Professor of Political Science
; Crisis ; European Union ; Hegemonic Stability Theory ; Institutions ; Integration ; Politics; European Competitiveness; Europe ;
This article turns existing theories of European integration on their head, exploring the conditions under which they would predict that the European Union will disintegrate, and assessing to what extent these conditions currently exist. It argues that these theories, especially the most ‘optimistic’ ones, have an insufficiently comparative inter-spatial as well as inter-temporal focus. Combining insights from domestic politics approaches to international relations and hegemonic stability theories, it suggests that the future of European integration and the European Union is more contingent than most integration theories allow. First, they do not take sufficient account of the role of domestic politics in the member states, in many of which the last decade has witnessed a major upsurge of ‘anti-European’ political attitudes and movements.
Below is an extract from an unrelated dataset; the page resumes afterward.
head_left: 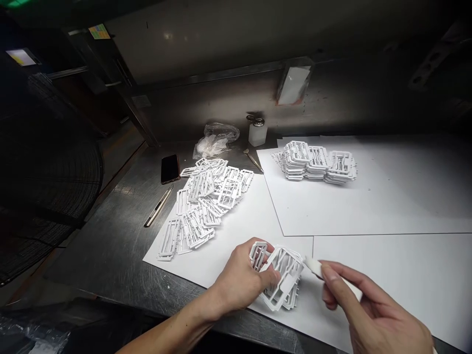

Second, they overlook the extent to which Europe’s uniquely high level of political integration depends on the engagement and support of the region’s economically most powerful ‘semi-hegemonic’ state, Germany. Even though a fundamental reorientation of German European policy at the present time seems unlikely, it is not inconceivable. The European Union has confronted and survived many crises in the past — but has never had to confront a crisis ‘made in Germany’. The European Union’s current crisis is symptomatic of a broader crisis or malaise of regional and international multilateralism.